The ignorant arrogance exhibited by Tony Abbott in telling European nations that they should learn from his success in stopping the boats was met with the derision it deserved.

Make no mistake, Tony has not “stopped the boats”. Indeed, 2015 has seen the largest number of displaced people on record since the Second World War – over 60 million. 42,500 refugees are displaced per day.

When we add in internally displaced persons and people displaced by disasters, the numbers are even more confronting: two people are displaced every second. In our own region, since the end of 2013 approximately 94,000 refugees and migrants fled Bangladesh and Myanmar by sea, including 31,000 people in the first half of 2015 – a 34 per cent increase compared to the previous year. In April and May, an estimated 7,000 Rohingya refugees and Bangladeshi nationals were abandoned by smugglers and stranded at sea for weeks as governments refused to allow them to disembark. Malaysia, Indonesia and Thailand reportedly pushed boats out to sea.

It is believed that up to 1,000 people died of starvation, dehydration or violence on the boats. People have been starved, beaten, imprisoned and sexually violated, both on-shore but also increasingly on the smugglers’ boats.

They are often held for ransom and non-payment can result in death. The many stranded boats and the discovery of mass graves in smugglers’ camps in Thailand and Malaysia helped to galvanise global attention and a call for action. Australia’s approach to asylum seekers continues to be marked by a parochialism that is at best naïve, and at worst, downright selfish. Although the numbers of refugees Australia receives are comparatively inconsequential, the impacts of the government’s policies are deeply personal, and will have intergenerational effects.
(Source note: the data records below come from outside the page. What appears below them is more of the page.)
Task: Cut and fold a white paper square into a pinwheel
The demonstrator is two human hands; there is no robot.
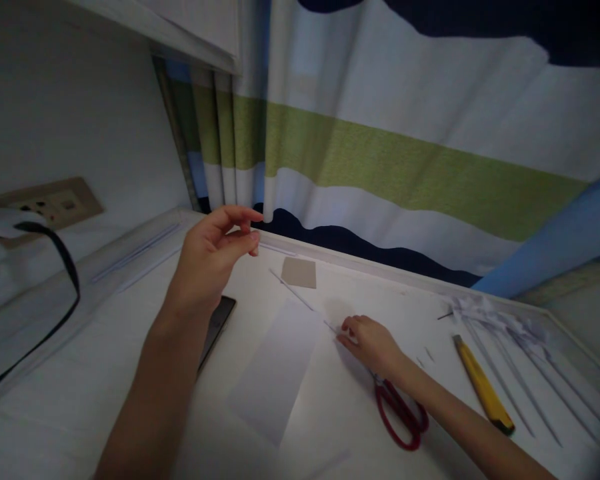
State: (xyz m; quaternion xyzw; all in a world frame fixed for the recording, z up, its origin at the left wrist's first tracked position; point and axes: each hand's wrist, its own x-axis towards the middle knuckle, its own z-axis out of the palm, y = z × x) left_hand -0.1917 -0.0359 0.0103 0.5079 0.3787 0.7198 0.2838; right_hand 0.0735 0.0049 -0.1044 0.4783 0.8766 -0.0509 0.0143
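Observation:
My left hand (215,247) is raised above the table, its thumb and forefinger a little apart with nothing visible between them. Low over the table, my right hand (373,343) has its fingers closed around the end of a thin white stick (330,327), whose tip pokes out to the left. Red-handled scissors (403,417) lie just below that hand, their blades mostly hidden. A white paper strip (280,373) lies flat between my hands. Beyond it are another thin white stick (293,290) and a small grey-brown square card (299,273).
A dark phone (219,327) is partly behind my left forearm. On the right lie a yellow utility knife (483,387), several thin rods (500,373) and crumpled whitish material (485,313). A curtain (380,147) hangs behind; a black cable (70,280) runs at left.

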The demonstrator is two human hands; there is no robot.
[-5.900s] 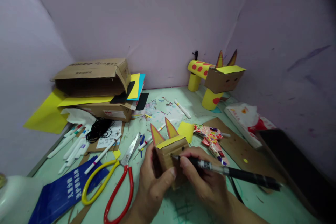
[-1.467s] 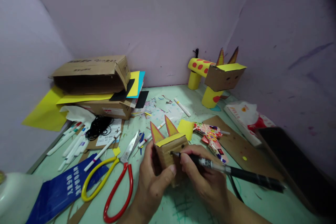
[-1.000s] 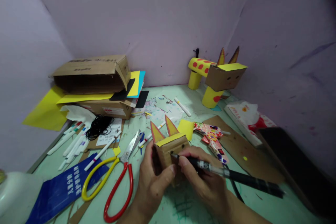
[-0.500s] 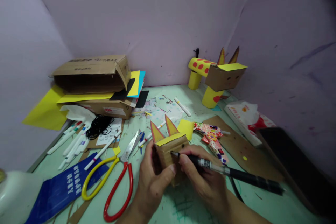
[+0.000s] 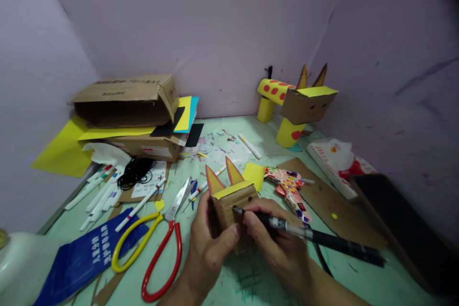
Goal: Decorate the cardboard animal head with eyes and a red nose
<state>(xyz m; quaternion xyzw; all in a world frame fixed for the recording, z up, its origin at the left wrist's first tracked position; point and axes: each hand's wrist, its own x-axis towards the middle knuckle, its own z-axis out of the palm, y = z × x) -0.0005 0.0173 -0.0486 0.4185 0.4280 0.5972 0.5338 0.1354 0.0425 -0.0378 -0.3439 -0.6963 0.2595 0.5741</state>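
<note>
My left hand (image 5: 211, 246) grips a small cardboard box head (image 5: 231, 208) by its left side, thumb across the front. Two pointed yellow ears with brown edges rise from its yellow-topped edge. In my right hand (image 5: 278, 234) is a black pen (image 5: 322, 239), its tip at a dark spot on the front of the box head. Another dark dot shows on that face, to the right of the tip. Left of my hands, scissors (image 5: 172, 215) with one yellow and one red handle lie with blades slightly apart.
At the back right stands a spotted yellow paper animal (image 5: 304, 105) with a cardboard head. Cardboard boxes (image 5: 125, 100) and coloured paper are stacked back left, with white markers (image 5: 103, 196) and black cord (image 5: 136, 172) before them. A hot glue gun (image 5: 289, 184) and a dark phone-like slab (image 5: 401, 229) lie right.
Almost nothing differs. The pen's rear end has tilted very slightly while its tip stays at the same spot on the box head.
</note>
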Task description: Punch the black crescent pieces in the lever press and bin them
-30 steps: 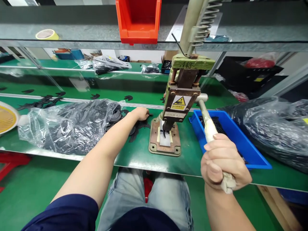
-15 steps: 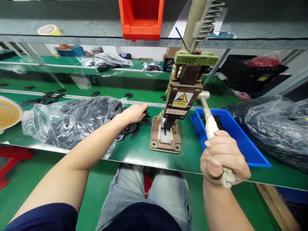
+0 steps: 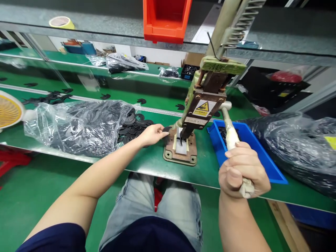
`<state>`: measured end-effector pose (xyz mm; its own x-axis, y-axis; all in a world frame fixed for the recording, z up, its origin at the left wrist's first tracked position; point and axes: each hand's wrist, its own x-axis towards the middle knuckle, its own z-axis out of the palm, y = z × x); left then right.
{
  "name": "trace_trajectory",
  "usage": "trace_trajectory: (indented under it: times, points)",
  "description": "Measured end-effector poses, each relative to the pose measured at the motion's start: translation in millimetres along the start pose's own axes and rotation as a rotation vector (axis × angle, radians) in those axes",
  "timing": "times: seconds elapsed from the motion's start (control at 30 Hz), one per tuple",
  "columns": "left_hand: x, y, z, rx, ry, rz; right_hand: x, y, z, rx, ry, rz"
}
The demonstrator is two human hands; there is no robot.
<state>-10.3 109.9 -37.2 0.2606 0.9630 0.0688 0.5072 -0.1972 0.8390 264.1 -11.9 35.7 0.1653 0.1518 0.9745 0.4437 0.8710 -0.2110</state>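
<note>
Left hand (image 3: 152, 135) is now hovering at the left edge of the brown metal base (image 3: 193, 152) of the green-and-brown press (image 3: 202, 105); half a second ago it was over the loose pile of flat black curved pieces (image 3: 133, 126), farther left. Its fingers are pinching a small flat dark piece (image 3: 166, 131), thumb and fingertips closed; can't tell if the piece is touching the base. Pile is now showing more fully, spilling from the clear plastic bag (image 3: 78, 127) on the green bench (image 3: 204, 171). Right hand (image 3: 244, 169) is still gripping the off-white wrapped lever (image 3: 231, 134), fingers wrapped tight, near the blue plastic bin (image 3: 264, 155) at right.
</note>
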Motion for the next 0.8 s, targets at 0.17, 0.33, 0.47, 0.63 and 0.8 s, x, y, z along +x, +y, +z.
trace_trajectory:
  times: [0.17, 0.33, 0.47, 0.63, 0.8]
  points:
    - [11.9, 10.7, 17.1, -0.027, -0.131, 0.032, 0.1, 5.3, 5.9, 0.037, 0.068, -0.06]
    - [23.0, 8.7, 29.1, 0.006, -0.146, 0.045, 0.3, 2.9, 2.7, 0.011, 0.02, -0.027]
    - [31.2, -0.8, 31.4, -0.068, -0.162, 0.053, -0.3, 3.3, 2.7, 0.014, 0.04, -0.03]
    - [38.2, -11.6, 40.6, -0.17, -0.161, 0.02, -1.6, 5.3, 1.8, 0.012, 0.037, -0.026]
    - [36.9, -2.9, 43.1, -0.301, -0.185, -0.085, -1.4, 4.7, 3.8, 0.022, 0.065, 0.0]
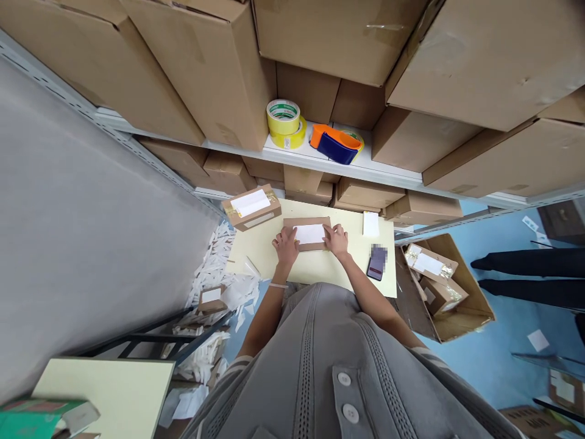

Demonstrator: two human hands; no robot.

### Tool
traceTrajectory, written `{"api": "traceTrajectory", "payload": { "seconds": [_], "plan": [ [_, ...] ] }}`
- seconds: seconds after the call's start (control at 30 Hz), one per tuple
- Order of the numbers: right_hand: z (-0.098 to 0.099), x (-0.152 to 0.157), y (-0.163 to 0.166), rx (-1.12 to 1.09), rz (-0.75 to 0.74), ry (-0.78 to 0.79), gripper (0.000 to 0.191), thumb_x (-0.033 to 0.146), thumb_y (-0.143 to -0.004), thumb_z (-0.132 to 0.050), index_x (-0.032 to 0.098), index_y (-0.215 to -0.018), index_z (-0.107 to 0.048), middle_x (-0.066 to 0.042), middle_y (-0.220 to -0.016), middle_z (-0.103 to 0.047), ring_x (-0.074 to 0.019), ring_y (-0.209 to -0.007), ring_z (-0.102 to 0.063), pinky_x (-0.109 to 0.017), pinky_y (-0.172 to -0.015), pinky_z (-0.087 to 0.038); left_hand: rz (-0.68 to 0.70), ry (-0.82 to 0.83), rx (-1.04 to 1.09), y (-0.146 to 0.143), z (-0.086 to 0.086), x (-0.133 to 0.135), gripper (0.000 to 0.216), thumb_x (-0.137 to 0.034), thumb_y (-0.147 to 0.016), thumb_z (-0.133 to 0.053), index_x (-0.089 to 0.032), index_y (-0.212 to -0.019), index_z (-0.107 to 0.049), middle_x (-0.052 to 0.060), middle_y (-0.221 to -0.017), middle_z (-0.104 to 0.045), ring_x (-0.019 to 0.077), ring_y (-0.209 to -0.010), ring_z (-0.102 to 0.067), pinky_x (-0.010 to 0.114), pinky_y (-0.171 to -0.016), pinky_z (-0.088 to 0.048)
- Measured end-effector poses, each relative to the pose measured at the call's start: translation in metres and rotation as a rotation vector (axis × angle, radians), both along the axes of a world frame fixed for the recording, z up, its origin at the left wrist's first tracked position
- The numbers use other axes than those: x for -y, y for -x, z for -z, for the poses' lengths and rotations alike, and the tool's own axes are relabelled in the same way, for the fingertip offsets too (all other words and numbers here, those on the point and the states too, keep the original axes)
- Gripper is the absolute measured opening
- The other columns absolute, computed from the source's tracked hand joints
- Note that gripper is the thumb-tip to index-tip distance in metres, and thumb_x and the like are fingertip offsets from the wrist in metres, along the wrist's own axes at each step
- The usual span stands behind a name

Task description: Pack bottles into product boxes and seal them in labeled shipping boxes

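My grey shirt is up against the near edge of the pale table. A thin whitish slip lies near the near left corner; a dark phone, partly blurred, lies close to the right edge, toward the near right corner. Ahead of me, between the left and right edges, the flat brown box lies with a white label on its top. My left hand is at the label's left end, my right hand at its right end; the fingers of both are bent, tips on the ends, and I cannot tell whether they pinch the paper or only press it. Right of the table, an open carton holds labelled parcels. A white pad lies near the far right corner, a taped box at the far left corner. Beyond, the shelf carries tape rolls and an orange-and-blue dispenser near its front edge, among large cartons.
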State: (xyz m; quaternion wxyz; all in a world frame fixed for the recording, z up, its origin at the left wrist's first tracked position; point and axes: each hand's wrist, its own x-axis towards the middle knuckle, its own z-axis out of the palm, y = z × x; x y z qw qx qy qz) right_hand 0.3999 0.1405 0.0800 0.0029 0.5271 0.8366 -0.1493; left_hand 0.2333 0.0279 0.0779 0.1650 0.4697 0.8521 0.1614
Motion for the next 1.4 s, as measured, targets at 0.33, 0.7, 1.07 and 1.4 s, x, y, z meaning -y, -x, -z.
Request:
{"api": "traceTrajectory", "payload": {
  "seconds": [0.33,0.7,1.07,1.4],
  "plan": [
    [0.004,0.031,-0.029,-0.162,0.077,-0.093,0.044,0.025,-0.091,-0.045,0.024,-0.135,-0.051,-0.009,-0.108,-0.047,-0.0243,-0.101,-0.050,-0.036,-0.088,-0.038,-0.591,0.154,-0.067,0.035,0.033,0.093,0.037,-0.034,-0.095,-0.038,-0.026,-0.122,-0.062,0.016,-0.128,-0.047,0.0331,-0.115,-0.044,0.046,-0.090,-0.034],
    [0.012,0.048,-0.030,-0.227,0.112,-0.050,0.042,0.023,-0.087,-0.044,0.021,-0.129,-0.052,-0.010,-0.111,-0.051,-0.0242,-0.098,-0.055,-0.039,-0.089,-0.040,-0.658,0.304,-0.036,0.049,0.069,0.159,0.034,-0.030,-0.094,-0.043,-0.023,-0.120,-0.063,0.018,-0.126,-0.052,0.0345,-0.118,-0.046,0.049,-0.091,-0.036],
    [0.014,0.055,-0.034,-0.256,0.181,-0.053,0.040,0.026,-0.086,-0.043,0.020,-0.123,-0.055,-0.009,-0.105,-0.053,-0.0196,-0.079,-0.056,-0.040,-0.087,-0.042,-0.826,0.335,0.012,0.097,0.065,0.192,0.044,-0.031,-0.094,-0.038,-0.016,-0.133,-0.053,0.022,-0.137,-0.048,0.0382,-0.126,-0.041,0.055,-0.099,-0.032],
    [0.010,0.067,-0.041,-0.281,0.252,-0.052,0.038,0.030,-0.084,-0.044,0.020,-0.119,-0.056,-0.007,-0.103,-0.052,-0.0179,-0.074,-0.055,-0.039,-0.083,-0.044,-0.733,0.211,-0.080,0.147,0.047,0.150,0.049,-0.030,-0.096,-0.035,-0.014,-0.140,-0.046,0.023,-0.146,-0.041,0.0384,-0.127,-0.040,0.056,-0.099,-0.035]
  ]
}}
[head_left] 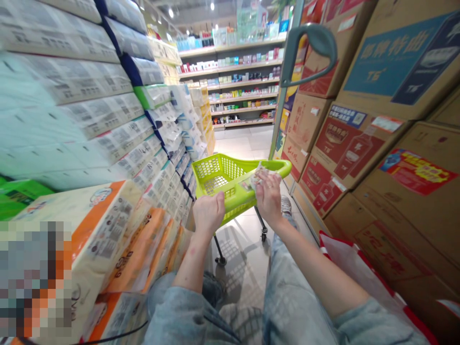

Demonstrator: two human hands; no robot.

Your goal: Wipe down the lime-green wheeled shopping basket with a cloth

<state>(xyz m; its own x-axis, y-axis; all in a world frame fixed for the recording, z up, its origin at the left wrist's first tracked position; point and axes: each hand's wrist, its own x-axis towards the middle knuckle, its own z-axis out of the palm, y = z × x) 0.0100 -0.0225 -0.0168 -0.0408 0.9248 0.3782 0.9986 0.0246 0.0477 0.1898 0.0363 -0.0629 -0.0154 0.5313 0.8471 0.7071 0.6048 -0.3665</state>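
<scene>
A lime-green shopping cart (pixel 237 175) on dark legs with castors stands right in front of me. My left hand (pixel 209 211) is closed around the left part of its near rim. On the right, my right hand (pixel 269 194) has its fingers bent over a crumpled, whitish see-through wrapper (pixel 261 173), pressed against the cart's handle side. What is inside the wrapper is too blurred to make out. Through the lattice walls, the visible part of the basket shows no goods.
Stacked packs of paper tissue (pixel 129 129) rise close on the left. Cardboard cartons (pixel 362 139) line the right side, with a grey handle (pixel 316 52) sticking out above. A red-and-white bag (pixel 362 273) is low at right. Stocked shelves (pixel 244 81) stand across the aisle's far end.
</scene>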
The countless reports documenting abuse and ill-treatment in offshore processing countries, and in detention facilities within Australia’s own territory, are shocking not only for what they detail, but also for the fact that Australia has created a climate in which this kind of treatment can occur. Internationally, Australia’s approach has attracted incredulity and much criticism. Many refugee-hosting States wish for the resources our government has at its disposal, yet watch with incredulity as we spend billions of dollars creating the kinds of conditions that they are desperate to alleviate.

While there have been welcome developments, such as the creation of 12,000 additional resettlement places for Syrian and Iraqi refugees, and Australia’s financial contribution of $44 million to those displaced in countries of first asylum in the Middle East, it must nonetheless be acknowledged that these are comparatively small gestures in light of global humanitarian needs. In no way can they compensate for the harm that Australian laws and policies are inflicting on refugees and asylum seekers who have arrived here by boat.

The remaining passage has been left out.